> _Material provided_
****************************************

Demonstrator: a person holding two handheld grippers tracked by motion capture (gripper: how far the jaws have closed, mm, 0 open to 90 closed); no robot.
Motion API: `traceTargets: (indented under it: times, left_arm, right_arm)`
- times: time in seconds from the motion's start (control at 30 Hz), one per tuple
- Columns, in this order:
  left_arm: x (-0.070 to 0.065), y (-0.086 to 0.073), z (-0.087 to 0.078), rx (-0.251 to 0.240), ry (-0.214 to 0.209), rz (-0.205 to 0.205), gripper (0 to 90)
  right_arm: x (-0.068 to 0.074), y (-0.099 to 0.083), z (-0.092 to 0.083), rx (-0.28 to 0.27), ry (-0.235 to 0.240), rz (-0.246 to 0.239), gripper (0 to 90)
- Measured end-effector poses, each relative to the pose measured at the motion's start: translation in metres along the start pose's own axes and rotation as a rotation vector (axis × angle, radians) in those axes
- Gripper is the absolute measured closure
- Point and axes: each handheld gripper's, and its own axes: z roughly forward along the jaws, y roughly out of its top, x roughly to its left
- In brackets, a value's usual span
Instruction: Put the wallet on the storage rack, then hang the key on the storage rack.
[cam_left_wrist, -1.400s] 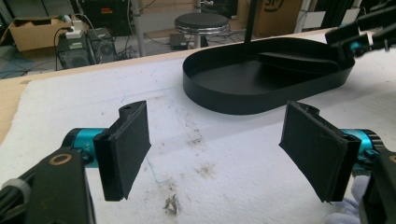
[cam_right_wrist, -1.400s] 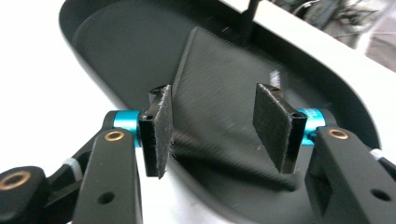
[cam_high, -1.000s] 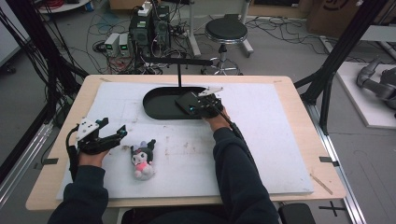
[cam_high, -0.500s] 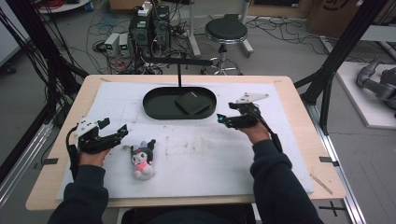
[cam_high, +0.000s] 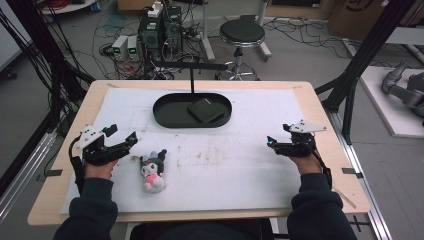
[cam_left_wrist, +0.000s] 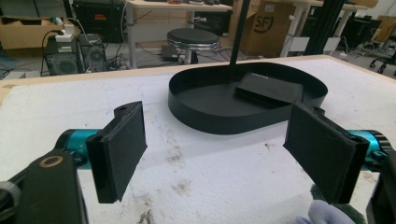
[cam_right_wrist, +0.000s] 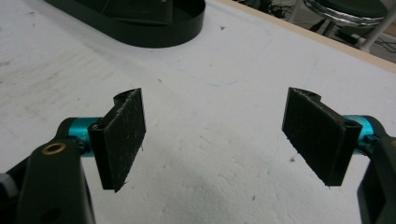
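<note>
Two dark-sleeved forearms come in at the near edge of the pale wooden table, each hand holding a black two-jaw gripper over the white, foam-like mat that covers most of the top. That mat is matte and slightly pebbled, scuffed with brownish smudges toward its middle.

At the near left, the left gripper hovers with its jaws spread wide and nothing between them; in the left gripper view its flat, rectangular black pads look rough and felt-like, mounted on teal metal stubs. Just beside it on the mat lies a small soft plush doll with black hair, a white face and a pink body, untouched by the jaws; a fuzzy pale tip of it shows at the lower right of the left gripper view.

At the near right, the right gripper is likewise wide open and empty, well apart from the doll, with a grey three-cornered plate on top. Its pads show the same coarse black facing, with bare mat between them.

Farther back, near the mat's middle, sits a shallow oval black tray with a thin upright wall. Inside it, toward its right half, a flat dark square slab lies tilted slightly. A thin black post rises at the tray's far rim.

Beyond the table stand a round black stool and tangled cables on the floor.
</note>
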Motion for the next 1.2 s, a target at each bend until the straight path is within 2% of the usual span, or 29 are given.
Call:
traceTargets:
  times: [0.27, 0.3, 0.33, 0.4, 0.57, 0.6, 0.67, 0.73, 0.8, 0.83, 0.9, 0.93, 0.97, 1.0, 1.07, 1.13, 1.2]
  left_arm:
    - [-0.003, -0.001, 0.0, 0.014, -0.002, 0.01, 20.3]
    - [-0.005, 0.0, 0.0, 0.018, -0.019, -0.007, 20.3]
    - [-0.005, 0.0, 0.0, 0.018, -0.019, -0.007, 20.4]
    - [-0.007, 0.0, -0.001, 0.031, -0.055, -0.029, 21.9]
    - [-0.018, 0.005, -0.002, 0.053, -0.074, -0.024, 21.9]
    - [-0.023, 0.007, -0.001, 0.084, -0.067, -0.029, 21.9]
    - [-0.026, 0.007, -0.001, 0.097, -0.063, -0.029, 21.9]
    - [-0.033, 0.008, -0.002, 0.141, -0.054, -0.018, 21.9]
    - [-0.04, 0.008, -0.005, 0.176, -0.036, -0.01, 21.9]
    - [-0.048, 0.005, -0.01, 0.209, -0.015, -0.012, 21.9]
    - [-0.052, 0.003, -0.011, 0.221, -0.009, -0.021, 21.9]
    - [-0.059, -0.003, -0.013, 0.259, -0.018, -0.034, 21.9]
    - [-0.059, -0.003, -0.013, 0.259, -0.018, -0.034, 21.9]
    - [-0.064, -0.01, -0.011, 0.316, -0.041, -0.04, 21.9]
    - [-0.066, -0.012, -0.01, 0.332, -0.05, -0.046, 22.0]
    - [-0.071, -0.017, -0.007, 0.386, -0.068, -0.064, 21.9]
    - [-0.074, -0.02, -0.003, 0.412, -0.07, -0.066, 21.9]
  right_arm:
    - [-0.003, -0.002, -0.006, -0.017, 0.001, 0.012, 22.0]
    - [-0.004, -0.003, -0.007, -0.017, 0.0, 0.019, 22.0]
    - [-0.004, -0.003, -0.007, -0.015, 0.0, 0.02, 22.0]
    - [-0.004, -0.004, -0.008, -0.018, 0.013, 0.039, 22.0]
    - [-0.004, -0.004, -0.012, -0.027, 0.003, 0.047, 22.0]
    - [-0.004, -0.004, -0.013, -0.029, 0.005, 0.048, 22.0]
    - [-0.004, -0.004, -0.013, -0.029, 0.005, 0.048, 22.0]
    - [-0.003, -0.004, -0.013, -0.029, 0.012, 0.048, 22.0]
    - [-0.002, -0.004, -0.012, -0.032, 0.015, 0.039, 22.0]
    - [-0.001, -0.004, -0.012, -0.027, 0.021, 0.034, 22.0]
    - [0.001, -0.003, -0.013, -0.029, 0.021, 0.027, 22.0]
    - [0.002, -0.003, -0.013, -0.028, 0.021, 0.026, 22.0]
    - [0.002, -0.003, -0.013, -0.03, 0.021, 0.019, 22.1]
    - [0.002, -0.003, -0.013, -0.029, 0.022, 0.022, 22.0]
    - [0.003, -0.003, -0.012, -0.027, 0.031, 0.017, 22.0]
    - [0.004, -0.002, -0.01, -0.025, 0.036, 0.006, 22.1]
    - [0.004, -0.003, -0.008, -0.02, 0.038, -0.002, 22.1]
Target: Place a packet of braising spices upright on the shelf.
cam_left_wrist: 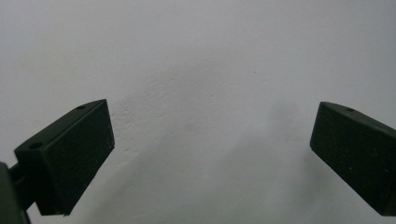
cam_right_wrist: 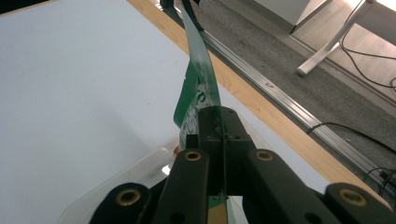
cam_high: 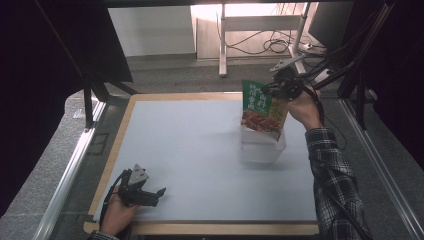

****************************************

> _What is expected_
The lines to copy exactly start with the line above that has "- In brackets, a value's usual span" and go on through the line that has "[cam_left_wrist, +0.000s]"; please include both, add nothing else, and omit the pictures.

> _Output of the task_
- In brackets, a value's usual span
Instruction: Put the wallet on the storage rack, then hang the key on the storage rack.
[cam_left_wrist, -1.400s] 
[cam_right_wrist, -1.400s] 
[cam_high, -1.000s] 
[cam_high, -0.500s] 
[cam_high, +0.000s] 
[cam_left_wrist, +0.000s] 

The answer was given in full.